Task to carry out
Report the count of lines in the records below that hold the word "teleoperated", omitting everything but the number.

Information shown
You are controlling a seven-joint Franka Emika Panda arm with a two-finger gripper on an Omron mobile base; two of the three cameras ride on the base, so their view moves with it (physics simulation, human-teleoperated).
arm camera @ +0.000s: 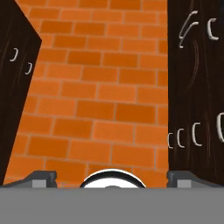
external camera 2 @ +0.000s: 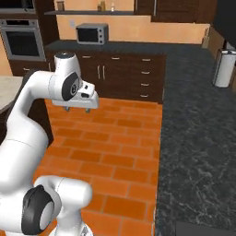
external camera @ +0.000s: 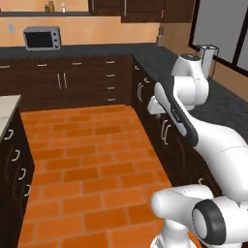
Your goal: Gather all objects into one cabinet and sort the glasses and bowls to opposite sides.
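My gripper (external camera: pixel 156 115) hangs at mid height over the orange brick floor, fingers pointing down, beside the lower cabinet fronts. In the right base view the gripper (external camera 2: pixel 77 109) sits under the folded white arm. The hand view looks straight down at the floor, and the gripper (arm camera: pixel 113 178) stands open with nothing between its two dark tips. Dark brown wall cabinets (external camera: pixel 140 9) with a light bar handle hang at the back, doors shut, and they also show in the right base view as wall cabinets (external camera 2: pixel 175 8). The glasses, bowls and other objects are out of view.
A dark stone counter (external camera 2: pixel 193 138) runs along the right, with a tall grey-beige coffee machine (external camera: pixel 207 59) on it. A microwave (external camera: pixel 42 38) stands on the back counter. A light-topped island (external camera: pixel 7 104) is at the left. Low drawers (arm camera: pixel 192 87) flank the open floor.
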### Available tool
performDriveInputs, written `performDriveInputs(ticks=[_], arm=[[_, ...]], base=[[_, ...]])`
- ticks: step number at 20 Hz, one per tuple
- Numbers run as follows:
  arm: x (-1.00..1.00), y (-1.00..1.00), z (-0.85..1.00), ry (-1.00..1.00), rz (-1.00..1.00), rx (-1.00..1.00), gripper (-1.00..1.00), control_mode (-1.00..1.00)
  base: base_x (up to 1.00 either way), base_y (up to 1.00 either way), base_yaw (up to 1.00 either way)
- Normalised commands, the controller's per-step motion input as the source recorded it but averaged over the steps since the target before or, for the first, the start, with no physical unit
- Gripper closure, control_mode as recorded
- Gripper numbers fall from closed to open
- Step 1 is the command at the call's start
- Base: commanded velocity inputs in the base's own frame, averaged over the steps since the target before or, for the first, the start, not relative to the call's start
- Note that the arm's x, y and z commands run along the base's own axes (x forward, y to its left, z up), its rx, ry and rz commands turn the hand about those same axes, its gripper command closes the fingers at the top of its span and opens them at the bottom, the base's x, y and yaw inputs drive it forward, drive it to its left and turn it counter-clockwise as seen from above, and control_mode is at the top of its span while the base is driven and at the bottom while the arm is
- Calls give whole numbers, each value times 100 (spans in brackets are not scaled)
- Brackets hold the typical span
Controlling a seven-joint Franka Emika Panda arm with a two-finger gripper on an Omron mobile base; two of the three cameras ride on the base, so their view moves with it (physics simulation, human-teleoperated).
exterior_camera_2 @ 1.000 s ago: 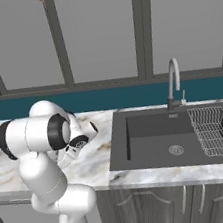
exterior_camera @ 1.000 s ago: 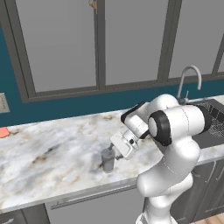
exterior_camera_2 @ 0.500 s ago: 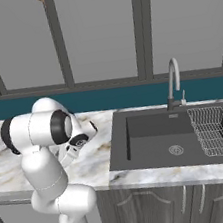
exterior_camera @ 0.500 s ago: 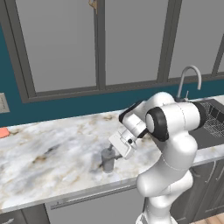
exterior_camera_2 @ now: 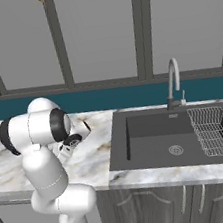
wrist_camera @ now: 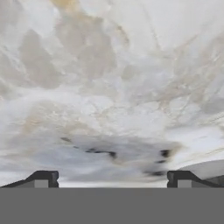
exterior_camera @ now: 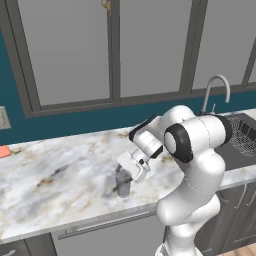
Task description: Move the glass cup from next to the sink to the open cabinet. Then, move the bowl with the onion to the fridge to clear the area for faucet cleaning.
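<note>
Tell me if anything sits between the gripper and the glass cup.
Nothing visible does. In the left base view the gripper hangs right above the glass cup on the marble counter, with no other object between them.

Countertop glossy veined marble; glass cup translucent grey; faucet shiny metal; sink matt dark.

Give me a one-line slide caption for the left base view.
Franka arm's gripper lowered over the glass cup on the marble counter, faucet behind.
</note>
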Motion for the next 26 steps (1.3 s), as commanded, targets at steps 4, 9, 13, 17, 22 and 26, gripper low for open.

Result below
2